The armed forces are part of the public forces and have the stated mission of the preservation of the integrity and national sovereignty of the national territory. It also involves participation in the social and economic development of the country and the provision of assistance in the maintenance of internal order. Tasks include fighting organised crime, anti-narcotic operations and illegal immigration. One social development programme applies the provision of teachers for rural schools through an accord with the Ministry of Education. Environmental protection is also a priority, several programmes were implemented: National Forestation and Ornamentation, Lonely Tree, Green Surveillance, Fire Plan, Ecuador Forest, and Arenillas Military Reserve. The Ecuadorian territory is divided into five Joint Task Force Zones or Fuerzas de Tarea Conjunta, four on mainland Ecuador, the fifth being the Naval Zone (including the Galápagos Islands). Overseas territories include also the Pedro Vicente Maldonado Naval Biological Research Station in the Antarctic.

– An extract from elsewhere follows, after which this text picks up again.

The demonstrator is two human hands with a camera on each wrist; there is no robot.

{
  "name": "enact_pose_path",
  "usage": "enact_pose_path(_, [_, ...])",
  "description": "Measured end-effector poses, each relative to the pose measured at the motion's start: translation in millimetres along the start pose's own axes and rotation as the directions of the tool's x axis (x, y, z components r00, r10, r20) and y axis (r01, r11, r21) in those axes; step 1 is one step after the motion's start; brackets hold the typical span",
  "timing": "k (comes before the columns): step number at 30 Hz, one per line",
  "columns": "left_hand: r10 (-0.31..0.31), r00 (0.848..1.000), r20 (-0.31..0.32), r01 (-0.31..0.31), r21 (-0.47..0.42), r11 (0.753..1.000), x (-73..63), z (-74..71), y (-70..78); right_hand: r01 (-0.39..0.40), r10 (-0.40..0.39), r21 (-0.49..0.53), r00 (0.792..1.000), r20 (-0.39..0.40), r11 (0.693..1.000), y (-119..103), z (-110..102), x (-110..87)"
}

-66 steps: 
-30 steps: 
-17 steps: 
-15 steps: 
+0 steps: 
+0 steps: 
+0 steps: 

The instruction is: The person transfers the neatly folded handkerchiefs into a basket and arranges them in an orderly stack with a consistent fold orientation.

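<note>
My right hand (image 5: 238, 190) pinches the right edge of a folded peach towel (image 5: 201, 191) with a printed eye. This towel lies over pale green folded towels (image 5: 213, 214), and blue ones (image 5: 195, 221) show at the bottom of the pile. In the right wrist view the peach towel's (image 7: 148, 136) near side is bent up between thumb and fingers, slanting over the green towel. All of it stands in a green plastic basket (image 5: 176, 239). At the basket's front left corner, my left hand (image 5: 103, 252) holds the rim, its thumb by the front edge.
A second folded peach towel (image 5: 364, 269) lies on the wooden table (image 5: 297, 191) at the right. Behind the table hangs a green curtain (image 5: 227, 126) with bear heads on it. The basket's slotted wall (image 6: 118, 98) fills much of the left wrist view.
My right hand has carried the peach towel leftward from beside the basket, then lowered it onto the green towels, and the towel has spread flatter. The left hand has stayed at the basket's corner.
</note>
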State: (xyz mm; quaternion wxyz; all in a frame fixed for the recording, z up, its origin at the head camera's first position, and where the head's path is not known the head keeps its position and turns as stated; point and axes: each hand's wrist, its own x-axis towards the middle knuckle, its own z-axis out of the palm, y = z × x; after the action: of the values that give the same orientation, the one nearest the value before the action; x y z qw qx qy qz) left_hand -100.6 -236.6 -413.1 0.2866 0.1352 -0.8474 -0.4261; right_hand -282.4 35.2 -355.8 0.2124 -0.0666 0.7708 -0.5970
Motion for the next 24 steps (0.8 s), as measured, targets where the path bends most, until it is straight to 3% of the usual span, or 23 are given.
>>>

==Geopolitical situation==
Ecuador shares a 1420 km border with Peru. Although marked by many conflicts, relations have improved since the signing of a renewed Peace Treaty in 1998. However, along the 590 km-long border with its neighbour Colombia, relations have been strained mainly due to a cross-border raid by Colombian forces on FARC guerrillas. The Armed Forces had logistical shortcomings and were caught off-guard. Their radar did not work, aviation was virtually non-existent, and communications were not fully operational. A diplomatic crisis followed in 2008 which some attribute partially to the need for better equipment as well as a new national defence doctrine.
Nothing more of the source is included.